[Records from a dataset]
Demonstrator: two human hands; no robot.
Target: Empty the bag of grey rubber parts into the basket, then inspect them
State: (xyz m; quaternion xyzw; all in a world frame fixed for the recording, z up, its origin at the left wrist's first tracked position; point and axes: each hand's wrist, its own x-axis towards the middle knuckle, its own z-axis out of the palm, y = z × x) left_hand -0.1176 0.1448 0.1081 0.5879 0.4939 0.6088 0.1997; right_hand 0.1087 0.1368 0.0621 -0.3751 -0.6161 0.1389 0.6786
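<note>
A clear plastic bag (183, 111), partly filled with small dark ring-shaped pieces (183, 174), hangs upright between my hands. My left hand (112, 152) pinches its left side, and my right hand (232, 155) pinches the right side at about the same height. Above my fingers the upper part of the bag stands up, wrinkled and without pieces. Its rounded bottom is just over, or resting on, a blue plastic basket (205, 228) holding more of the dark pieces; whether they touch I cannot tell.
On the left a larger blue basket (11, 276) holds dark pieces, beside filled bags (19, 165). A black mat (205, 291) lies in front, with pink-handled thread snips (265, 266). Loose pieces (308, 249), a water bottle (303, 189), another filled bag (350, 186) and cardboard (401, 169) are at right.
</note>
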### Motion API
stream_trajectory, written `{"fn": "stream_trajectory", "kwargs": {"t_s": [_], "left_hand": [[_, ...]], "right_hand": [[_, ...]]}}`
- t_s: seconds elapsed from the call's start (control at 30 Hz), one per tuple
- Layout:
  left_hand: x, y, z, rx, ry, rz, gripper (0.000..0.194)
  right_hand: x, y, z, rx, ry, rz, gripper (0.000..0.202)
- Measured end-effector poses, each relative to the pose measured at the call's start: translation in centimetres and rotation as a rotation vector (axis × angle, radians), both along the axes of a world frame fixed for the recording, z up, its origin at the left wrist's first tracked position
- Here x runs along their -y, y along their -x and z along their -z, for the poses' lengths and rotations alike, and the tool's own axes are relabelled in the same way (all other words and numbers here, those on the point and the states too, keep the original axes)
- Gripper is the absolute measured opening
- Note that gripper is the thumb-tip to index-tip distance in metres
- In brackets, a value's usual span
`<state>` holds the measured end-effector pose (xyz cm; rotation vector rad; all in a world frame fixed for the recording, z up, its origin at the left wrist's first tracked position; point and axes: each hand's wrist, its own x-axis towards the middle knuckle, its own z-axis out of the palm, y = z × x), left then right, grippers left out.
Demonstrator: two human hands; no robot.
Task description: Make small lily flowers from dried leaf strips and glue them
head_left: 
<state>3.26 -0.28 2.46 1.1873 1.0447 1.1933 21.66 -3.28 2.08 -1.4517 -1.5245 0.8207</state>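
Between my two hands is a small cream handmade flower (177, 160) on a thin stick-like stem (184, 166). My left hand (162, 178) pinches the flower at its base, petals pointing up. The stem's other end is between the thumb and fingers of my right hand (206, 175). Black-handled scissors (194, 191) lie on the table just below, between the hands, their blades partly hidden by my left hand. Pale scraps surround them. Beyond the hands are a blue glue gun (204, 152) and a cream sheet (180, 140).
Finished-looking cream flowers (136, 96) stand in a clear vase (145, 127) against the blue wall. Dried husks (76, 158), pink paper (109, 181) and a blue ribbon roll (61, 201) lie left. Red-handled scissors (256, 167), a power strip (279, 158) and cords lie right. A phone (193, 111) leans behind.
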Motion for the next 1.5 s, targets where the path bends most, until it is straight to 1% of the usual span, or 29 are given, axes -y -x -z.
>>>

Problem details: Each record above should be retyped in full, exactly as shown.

Expected answer:
Demonstrator: two human hands; no robot.
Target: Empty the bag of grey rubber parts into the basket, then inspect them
State: (xyz m; quaternion xyzw; all in a world frame fixed for the recording, z up, its origin at the left wrist's first tracked position; point and axes: each hand's wrist, its own x-axis towards the middle knuckle, its own z-axis out of the palm, y = z × x) left_hand -0.1176 0.1448 0.1081 0.5879 0.4939 0.6088 0.1997; right_hand 0.1087 0.1368 0.0621 -0.3751 -0.6161 0.1389 0.6786
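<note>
A clear plastic bag (183, 111), partly filled with small dark ring-shaped pieces (183, 174), hangs upright between my hands. My left hand (112, 152) pinches its left side, and my right hand (232, 155) pinches the right side at about the same height. Above my fingers the upper part of the bag stands up, wrinkled and without pieces. Its rounded bottom is just over, or resting on, a blue plastic basket (205, 228) holding more of the dark pieces; whether they touch I cannot tell.
On the left a larger blue basket (11, 276) holds dark pieces, beside filled bags (19, 165). A black mat (205, 291) lies in front, with pink-handled thread snips (265, 266). Loose pieces (308, 249), a water bottle (303, 189), another filled bag (350, 186) and cardboard (401, 169) are at right.
</note>
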### Motion API
stream_trajectory, written `{"fn": "stream_trajectory", "kwargs": {"t_s": [_], "left_hand": [[_, ...]], "right_hand": [[_, ...]]}}`
- t_s: seconds elapsed from the call's start (control at 30 Hz), one per tuple
- Layout:
  left_hand: x, y, z, rx, ry, rz, gripper (0.000..0.194)
  right_hand: x, y, z, rx, ry, rz, gripper (0.000..0.202)
- Measured end-effector poses, each relative to the pose measured at the call's start: translation in centimetres and rotation as a rotation vector (axis × angle, radians), both along the axes of a world frame fixed for the recording, z up, its origin at the left wrist's first tracked position
- Here x runs along their -y, y along their -x and z along their -z, for the poses' lengths and rotations alike, and the tool's own axes are relabelled in the same way (all other words and numbers here, those on the point and the states too, keep the original axes)
- Gripper is the absolute measured opening
- Note that gripper is the thumb-tip to index-tip distance in metres
- In brackets, a value's usual span
`<state>` holds the measured end-effector pose (xyz cm; rotation vector rad; all in a world frame fixed for the recording, z up, its origin at the left wrist's first tracked position; point and axes: each hand's wrist, its own x-axis towards the middle knuckle, its own z-axis out of the palm, y = z × x), left then right, grippers left out.
Demonstrator: two human hands; no robot.
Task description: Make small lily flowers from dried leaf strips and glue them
head_left: 
<state>3.26 -0.28 2.46 1.1873 1.0447 1.1933 21.66 -3.28 2.08 -1.4517 -1.5245 0.8207</state>
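Between my two hands is a small cream handmade flower (177, 160) on a thin stick-like stem (184, 166). My left hand (162, 178) pinches the flower at its base, petals pointing up. The stem's other end is between the thumb and fingers of my right hand (206, 175). Black-handled scissors (194, 191) lie on the table just below, between the hands, their blades partly hidden by my left hand. Pale scraps surround them. Beyond the hands are a blue glue gun (204, 152) and a cream sheet (180, 140).
Finished-looking cream flowers (136, 96) stand in a clear vase (145, 127) against the blue wall. Dried husks (76, 158), pink paper (109, 181) and a blue ribbon roll (61, 201) lie left. Red-handled scissors (256, 167), a power strip (279, 158) and cords lie right. A phone (193, 111) leans behind.
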Motion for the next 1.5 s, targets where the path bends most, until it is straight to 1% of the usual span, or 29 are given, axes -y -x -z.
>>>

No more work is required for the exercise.